CLEIDE - A municipalização foi aprovada pelo Conselho Estadual de Educação no dia 20 de janeiro. Foram feitas reuniões nas escolas para esclarecer dúvidas dos profissionais, diretores, professores. Todos os professores titulares continuaram em seus cargos. Tivemos docentes de Educação Artística, três ou quatro, que não quiseram vir para o Município, pois estavam em estágio probatório e resolveram permanecer na rede estadual.

DIÁRIO - Na semana passada, foi aberto um concurso público para a contratação de professores em caráter temporário. Existe um déficit de professores em Santo André?
CLEIDE - A prática no município sempre foi de atribuir mais de uma sala para os professores titulares. Já existia um déficit.

DIÁRIO - E quando falta professor em sala de aula, é preciso juntar as classes?
CLEIDE - Eu acredito que isso não esteja acontecendo. Eu não estou negando a falta. Imaginávamos que iria sair um processo seletivo para professores em fevereiro, mas este processo não é uma iniciativa minha. Quem inicia isso não é a minha secretaria. A Educação é uma secretaria diferente. Temos uma população que precisa de professores, então nós continuamos com esta prática que atribuir uma segunda sala.

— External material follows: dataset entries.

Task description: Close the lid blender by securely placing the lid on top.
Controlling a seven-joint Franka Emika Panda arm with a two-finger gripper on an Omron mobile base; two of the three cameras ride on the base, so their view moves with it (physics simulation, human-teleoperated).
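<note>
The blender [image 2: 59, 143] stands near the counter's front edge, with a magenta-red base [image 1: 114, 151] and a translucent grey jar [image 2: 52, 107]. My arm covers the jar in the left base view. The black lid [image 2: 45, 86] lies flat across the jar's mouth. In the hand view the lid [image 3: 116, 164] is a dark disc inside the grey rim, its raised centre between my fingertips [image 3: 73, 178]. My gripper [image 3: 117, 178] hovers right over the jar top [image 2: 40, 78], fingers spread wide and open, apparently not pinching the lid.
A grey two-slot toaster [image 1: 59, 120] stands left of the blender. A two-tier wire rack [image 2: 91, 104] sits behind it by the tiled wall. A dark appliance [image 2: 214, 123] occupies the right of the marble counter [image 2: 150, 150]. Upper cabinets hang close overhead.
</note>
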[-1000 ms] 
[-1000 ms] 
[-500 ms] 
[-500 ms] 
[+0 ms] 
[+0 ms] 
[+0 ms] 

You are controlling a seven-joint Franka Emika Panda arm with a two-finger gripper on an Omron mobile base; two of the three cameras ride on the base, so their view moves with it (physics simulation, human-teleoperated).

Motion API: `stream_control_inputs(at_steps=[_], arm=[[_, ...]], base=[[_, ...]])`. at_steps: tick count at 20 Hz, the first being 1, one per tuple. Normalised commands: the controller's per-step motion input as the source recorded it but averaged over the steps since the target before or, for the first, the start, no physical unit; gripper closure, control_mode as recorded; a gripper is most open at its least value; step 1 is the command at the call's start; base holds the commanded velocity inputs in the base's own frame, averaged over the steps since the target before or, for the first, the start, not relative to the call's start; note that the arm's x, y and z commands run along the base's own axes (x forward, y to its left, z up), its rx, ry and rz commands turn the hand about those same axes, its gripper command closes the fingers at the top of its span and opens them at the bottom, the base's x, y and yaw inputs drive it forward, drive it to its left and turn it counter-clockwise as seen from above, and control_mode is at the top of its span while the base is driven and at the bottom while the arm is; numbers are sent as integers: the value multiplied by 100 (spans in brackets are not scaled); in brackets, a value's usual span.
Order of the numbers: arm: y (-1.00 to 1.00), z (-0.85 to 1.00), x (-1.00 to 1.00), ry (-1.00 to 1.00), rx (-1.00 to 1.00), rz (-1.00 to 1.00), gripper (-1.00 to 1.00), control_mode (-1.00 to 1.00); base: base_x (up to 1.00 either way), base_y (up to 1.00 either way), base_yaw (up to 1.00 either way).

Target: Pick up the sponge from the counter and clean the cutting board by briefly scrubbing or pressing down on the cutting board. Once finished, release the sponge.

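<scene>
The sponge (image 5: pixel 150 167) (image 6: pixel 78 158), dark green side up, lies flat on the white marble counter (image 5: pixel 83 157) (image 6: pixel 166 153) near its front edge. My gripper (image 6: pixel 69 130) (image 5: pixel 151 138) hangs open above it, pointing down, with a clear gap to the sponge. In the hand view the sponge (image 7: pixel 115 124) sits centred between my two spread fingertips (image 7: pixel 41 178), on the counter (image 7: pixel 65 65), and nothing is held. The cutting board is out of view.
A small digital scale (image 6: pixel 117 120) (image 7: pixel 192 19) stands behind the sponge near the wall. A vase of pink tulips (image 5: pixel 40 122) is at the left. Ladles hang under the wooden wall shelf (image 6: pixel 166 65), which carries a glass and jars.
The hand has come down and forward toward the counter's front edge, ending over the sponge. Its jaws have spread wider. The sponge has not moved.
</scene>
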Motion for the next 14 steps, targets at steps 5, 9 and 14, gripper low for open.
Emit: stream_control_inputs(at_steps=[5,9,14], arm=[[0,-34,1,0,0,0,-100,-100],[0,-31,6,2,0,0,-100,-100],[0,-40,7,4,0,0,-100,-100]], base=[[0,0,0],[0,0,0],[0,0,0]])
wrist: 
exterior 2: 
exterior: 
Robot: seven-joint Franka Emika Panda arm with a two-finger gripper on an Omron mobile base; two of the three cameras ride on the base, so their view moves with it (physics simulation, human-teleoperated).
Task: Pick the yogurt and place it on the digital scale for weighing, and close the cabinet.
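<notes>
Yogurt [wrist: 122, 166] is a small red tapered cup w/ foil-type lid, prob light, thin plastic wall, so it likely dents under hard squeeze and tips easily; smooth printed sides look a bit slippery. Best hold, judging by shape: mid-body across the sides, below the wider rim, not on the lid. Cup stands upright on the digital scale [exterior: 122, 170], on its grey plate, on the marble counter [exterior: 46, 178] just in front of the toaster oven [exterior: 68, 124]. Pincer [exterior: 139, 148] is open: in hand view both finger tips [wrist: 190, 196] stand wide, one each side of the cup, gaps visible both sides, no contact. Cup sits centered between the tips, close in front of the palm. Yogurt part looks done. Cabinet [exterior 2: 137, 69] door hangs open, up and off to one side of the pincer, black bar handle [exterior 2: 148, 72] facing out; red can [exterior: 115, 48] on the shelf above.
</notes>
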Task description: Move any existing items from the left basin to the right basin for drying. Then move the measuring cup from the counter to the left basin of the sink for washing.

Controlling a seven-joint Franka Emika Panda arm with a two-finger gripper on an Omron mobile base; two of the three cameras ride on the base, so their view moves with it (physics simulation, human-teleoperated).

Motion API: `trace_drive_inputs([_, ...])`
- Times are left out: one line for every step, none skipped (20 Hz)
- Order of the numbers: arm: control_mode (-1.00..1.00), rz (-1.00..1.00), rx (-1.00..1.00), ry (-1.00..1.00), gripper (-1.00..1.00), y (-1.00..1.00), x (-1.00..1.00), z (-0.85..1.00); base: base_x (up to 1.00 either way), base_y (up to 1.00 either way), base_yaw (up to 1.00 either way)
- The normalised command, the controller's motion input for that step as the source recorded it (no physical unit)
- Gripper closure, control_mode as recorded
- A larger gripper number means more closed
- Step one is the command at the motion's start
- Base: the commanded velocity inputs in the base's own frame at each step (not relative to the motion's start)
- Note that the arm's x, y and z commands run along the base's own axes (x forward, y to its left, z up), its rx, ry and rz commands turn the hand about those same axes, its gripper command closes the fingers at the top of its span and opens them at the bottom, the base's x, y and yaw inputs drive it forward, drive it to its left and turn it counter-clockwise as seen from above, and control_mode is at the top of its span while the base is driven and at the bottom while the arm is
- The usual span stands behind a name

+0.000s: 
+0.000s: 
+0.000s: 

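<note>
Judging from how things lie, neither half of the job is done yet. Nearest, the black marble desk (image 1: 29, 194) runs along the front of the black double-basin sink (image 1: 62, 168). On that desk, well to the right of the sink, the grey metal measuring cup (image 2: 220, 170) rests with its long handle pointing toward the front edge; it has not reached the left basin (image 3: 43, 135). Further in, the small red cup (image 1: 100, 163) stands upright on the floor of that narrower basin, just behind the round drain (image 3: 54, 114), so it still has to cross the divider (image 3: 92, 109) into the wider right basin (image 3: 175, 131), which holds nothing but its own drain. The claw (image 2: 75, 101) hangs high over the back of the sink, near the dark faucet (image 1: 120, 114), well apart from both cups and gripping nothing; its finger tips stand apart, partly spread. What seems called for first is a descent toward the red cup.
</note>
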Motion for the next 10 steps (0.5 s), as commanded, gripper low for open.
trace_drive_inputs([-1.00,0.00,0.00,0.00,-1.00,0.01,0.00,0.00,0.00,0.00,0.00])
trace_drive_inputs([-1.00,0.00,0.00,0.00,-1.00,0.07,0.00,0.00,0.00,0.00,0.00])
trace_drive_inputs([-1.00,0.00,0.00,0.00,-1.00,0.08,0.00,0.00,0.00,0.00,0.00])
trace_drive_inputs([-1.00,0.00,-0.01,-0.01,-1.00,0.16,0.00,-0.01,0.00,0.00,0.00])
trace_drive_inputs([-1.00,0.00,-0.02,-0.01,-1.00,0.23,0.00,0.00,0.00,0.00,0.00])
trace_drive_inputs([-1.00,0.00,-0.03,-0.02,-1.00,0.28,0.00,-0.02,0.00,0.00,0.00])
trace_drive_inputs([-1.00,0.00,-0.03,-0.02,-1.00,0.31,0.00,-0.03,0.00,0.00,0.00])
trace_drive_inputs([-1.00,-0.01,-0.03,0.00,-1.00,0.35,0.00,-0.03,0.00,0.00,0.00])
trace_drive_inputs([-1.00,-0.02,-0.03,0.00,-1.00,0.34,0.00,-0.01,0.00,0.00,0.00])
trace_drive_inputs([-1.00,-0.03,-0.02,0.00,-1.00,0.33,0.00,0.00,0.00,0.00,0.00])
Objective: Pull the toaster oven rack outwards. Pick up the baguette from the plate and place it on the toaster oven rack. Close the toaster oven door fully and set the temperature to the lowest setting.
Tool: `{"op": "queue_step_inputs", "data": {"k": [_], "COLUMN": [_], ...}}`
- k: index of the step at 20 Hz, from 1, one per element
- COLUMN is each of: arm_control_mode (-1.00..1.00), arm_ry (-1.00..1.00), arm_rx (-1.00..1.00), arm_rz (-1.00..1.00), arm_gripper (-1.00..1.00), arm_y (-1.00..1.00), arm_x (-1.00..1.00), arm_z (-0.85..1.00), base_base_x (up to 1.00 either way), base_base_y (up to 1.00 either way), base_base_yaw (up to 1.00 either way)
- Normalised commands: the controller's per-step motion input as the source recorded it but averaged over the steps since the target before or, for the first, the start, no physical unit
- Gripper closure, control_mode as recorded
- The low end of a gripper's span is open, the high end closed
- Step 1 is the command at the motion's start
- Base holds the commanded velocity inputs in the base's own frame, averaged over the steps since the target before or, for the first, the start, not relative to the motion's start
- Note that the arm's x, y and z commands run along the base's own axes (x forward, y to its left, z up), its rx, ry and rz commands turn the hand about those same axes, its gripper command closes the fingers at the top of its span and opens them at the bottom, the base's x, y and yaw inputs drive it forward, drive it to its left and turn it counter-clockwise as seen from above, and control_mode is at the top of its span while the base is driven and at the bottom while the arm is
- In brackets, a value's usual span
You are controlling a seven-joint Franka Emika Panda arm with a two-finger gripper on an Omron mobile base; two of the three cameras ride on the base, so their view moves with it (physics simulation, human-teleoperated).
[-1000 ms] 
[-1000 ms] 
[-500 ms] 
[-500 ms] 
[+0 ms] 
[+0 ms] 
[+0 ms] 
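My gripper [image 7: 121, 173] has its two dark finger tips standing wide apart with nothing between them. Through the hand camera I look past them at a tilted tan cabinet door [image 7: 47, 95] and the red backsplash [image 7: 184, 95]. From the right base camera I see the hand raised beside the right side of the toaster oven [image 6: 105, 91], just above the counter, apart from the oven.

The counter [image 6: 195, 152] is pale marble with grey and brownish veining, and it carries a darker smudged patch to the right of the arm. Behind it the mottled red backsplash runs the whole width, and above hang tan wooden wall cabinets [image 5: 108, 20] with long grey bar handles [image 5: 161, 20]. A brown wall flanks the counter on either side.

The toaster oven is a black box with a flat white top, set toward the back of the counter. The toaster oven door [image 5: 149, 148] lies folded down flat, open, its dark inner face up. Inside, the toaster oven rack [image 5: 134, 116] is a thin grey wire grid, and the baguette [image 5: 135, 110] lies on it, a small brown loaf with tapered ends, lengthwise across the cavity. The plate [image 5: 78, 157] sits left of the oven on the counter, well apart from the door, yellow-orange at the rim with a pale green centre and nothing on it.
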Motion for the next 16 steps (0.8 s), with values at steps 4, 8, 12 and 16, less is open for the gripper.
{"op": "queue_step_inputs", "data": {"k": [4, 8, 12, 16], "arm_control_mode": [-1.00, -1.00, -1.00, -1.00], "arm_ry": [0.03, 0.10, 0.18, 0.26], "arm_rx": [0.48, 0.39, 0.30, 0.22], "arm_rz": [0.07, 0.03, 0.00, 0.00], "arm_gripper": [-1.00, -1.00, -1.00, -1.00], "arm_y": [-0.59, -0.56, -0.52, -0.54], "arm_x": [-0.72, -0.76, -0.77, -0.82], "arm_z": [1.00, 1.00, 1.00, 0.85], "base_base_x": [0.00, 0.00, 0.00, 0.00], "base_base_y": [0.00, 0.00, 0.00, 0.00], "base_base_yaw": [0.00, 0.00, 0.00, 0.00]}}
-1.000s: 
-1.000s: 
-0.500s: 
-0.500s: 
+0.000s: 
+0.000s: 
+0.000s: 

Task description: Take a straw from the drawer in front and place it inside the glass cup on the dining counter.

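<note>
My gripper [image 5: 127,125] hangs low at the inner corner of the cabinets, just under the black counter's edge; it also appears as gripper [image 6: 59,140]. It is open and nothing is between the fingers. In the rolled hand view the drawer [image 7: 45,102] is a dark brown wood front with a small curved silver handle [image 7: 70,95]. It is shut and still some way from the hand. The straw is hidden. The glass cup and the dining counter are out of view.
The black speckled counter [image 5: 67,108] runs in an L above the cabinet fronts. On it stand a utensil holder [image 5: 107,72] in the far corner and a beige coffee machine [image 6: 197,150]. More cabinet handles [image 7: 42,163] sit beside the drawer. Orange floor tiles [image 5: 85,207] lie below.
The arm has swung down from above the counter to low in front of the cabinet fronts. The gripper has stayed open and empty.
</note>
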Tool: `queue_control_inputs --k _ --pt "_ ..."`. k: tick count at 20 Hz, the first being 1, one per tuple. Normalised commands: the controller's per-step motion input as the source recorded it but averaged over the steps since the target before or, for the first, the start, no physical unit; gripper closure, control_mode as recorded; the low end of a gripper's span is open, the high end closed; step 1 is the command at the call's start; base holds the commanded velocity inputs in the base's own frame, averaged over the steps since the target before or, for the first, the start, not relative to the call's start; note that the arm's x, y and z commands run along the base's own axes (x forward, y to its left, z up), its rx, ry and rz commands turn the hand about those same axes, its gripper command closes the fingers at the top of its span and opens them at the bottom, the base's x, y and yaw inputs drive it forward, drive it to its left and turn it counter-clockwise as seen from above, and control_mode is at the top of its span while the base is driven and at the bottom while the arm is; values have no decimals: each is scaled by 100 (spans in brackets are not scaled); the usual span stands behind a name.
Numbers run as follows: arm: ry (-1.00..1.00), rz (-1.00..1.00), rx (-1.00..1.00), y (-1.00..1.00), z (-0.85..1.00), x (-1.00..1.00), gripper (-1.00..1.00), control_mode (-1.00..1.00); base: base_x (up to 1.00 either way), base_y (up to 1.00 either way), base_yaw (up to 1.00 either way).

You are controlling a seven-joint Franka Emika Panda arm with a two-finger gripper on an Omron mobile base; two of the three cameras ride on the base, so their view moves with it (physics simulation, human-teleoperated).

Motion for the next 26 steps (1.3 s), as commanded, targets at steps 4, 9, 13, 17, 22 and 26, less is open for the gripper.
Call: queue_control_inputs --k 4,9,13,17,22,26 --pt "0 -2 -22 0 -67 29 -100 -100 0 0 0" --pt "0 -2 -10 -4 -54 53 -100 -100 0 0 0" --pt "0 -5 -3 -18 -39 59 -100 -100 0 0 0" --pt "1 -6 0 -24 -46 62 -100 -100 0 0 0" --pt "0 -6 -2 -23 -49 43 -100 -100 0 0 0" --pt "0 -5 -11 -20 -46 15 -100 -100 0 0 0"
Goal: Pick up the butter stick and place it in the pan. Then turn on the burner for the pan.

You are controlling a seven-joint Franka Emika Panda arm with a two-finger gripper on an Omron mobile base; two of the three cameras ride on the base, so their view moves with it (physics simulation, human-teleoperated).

DIÁRIO - Porque foi aberto um concurso para professores temporários se ainda existem mais de 200 professores em uma lista de espera de um concurso realizado em 2006?
CLEIDE - Porque ainda não existem vagas para essas pessoas. Existe um projeto que será enviado para a Câmara para a abertura de um processo de criação de vagas. Só nó ano passado, chamamos 150 professores deste concurso. Aqui na cidade, quando um professor vira diretor de uma escola, ele não perde a sua classe. Esse último concurso é para a contratação de professores substitutos, para ocupar esses lugares que ficaram vagos.

DIÁRIO - A senhora falou que a pasta da Educação difere em relação as outras secretarias. Como sensibilizar as outras áreas de que a Educação é diferente? A senhora está encontrando dificuldades dentro da administração para trabalhar?
CLEIDE - Na verdade, não são dificuldades dentro da administração, mas dificuldades de compreensão da seleção. Você explica a situação (falta de professores), aguarda, vai ver o que está acontecendo e você percebe que não ficou muito claro, porque você é informado de que a administração quer fazer um processo seletivo unificado, com outras áreas. Mas, neste caso (dos professores), teria que ser um processo mais rápido, porque eu não posso ficar sem professor na sala de aula.

DIÁRIO - Em relação aos uniformes, já é possível garantir que eles ficarão prontos ainda no primeiro semestre?
CLEIDE - O empenho de todos é para que fique pronto neste prazo. Tentamos fazer tudo da melhor maneira. No ano passado, contratamos o Ipem (Instituto de Pesos e Medidas do Estado de São Paulo) para dizer para gente quais os materiais mais adequados para as roupas, as cores e os padrões. Tudo tão bem feito que entraram com um recurso para barrar a licitação, porque acharam que já estava direcionada (para alguma concorrente). É importante lembrar que há mais de 13 anos não tem uniformes nas escolas da cidade. É diferente você fazer uniforme quando você já um histórico de medidas atualizadas dos alunos.

DIÁRIO - O mesmo problema acontece com os materiais escolares?
CLEIDE - Todo o material de uso individual já foi entrega aos alunos. Só faltaram os apontadores de lápis, para os quais não apareceram interessados na licitação.

DIARIO - Qual o orçamento da secretaria para 2010?
CLEIDE - R$ 256 milhões. Estamos aplicando mais do que os 25% obrigatórios.

DIÁRIO - Para finalizar, qual nota que a senhora dá para a rede municipal de ensino?
CLEIDE - Por todo empenho da equipe da educação, nota 10. Tenho certeza de que temos uma rede de pessoas muito bem preparadas. No geral, dou nota sete, mas é preciso levar em consideração que, quando assumimos, estava abaixo de cinco.